Polresta Denpasar melakukan penahanan terhadap AP berdasarkan fakta-fakta yang diperoleh bahwa tersangka AP bersama dengan pemilik akun media sosial Instagram @ayoberanilaporkan6 milik tersangka Hari Soeslistya Adi (38) melakukan perbuatan pidana berupa mengambil, mentransmisikan, data elektronik berupa foto-foto milik korban BA, serta screenshot percakapan WhatsApp tersangka AP dengan korban BA.
Mantan Kapolresta Denpasar itu menjelaskan bahwa penangkapan terhadap AP berdasarkan LP/B/25/I/2024/SPKT/POLRESTA DENPASAR/POLDA BALI tanggal 21 Januari 2024, dengan pelapor atas nama Ahmad Ramzy Ba'abud.
Sementara itu, Kapolresta Denpasar Kombes Pol. Wisnu Prabowo membantah penangkapan terhadap AP secara paksa.
"Kami melakukan penangkapan secara paksa, itu tidak benar. Bahwa pada saat kami melakukan upaya penangkapan saat itu, tidak jadi karena tersangka membawa anaknya," kata Wisnu Prabowo.
Pada saat penangkapan pertama kali pada hari Kamis (4/4) sekitar pukul 14.00 Wita di SPBU Cibubur, Jalan Trans Yogi Cibubur, Jawa Barat, AP yang berprofesi sebagai dokter gigi itu meminta agar pulang terlebih dahulu ke rumahnya di Legenda Wisata Blok G 1/36, Wanaherang, Gunung Putri, Bogor.
Keluarga AP juga menolak untuk penahanan karena AP masih harus menyusui anaknya yang masih balita.
Karena pertimbangan kemanusiaan, Polresta Denpasar kemudian membatalkan penahanan, lalu melayangkan surat panggilan kepada AP pada tanggal 5 April 2024 untuk datang menghadiri pemeriksaan di Mapolresta Denpasar.
Pada hari Senin (8/4), AP hadir memenuhi panggilan penyidik di Polresta Denpasar untuk memberikan keterangan.
Setelah diperiksa beberapa waktu, penyidik menahannya. Namun, dialihkan menjadi tahanan rumah. Selanjutnya ditempatkan di Rumah Aman UPTD PPA Provinsi Bali, Jalan Raya Pemogan Denpasar Selatan dengan pendampingan dari Satreskrim Polresta Denpasar.
Setelah diperiksa beberapa waktu, penyidik menahannya. Namun, dialihkan menjadi tahanan rumah.
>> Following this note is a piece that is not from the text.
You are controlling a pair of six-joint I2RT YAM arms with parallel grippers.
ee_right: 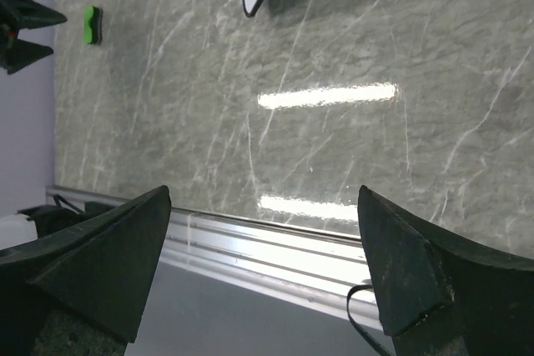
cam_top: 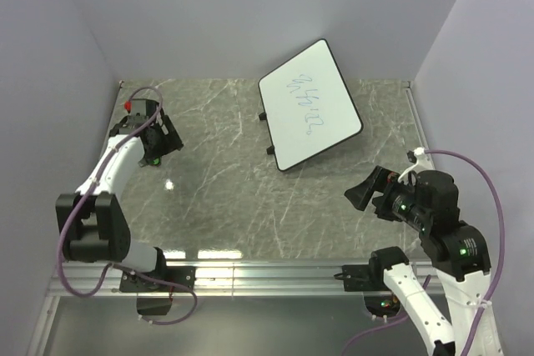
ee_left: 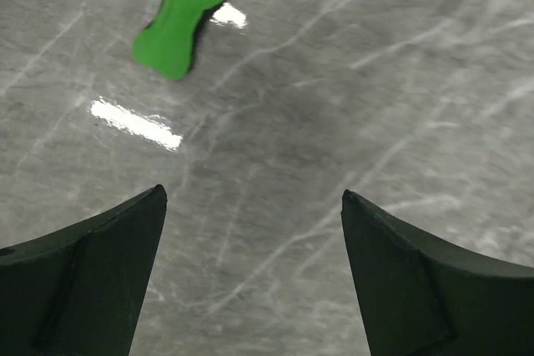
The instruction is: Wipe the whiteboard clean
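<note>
From above, the whiteboard (cam_top: 310,107) lies askew on the far part of the grey marbled table (cam_top: 217,189), with blue-green scribbles (cam_top: 299,93) across its middle and small black feet (cam_top: 270,150) on its left rim. The left gripper (cam_top: 160,141) hangs well to the left of the whiteboard. The right gripper (cam_top: 359,195) sits nearer than the whiteboard, off its near right corner.

In the left wrist view, that gripper's jaws stand wide apart over bare table, grasping nothing. A green eraser (ee_left: 182,16) lies ahead of them, touching neither.

In the right wrist view, the jaws are likewise spread and empty. One rounded corner of the whiteboard shows at the top edge. Far to its left lies the eraser, just beside the left gripper's tips.
</note>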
Selanjutnya ditempatkan di Rumah Aman UPTD PPA Provinsi Bali, Jalan Raya Pemogan Denpasar Selatan dengan pendampingan dari Satreskrim Polresta Denpasar.
Tersangka AP dijerat dengan Pasal 48 ayat (1) juncto Pasal 32 ayat (1) Undang-Undang Nomor 11 Tahun 2008 tentang Informasi dan Transaksi Elektronik jo. Pasal 55 ayat (1) Kitab Undang-Undang Hukum Pidana (KUHP).
Berdasarkan surat permohonan penangguhan yang diajukan oleh kuasa hukum, Polresta Denpasar menangguhkan penahanan terhadap AP karena permintaan dari keluarga AP.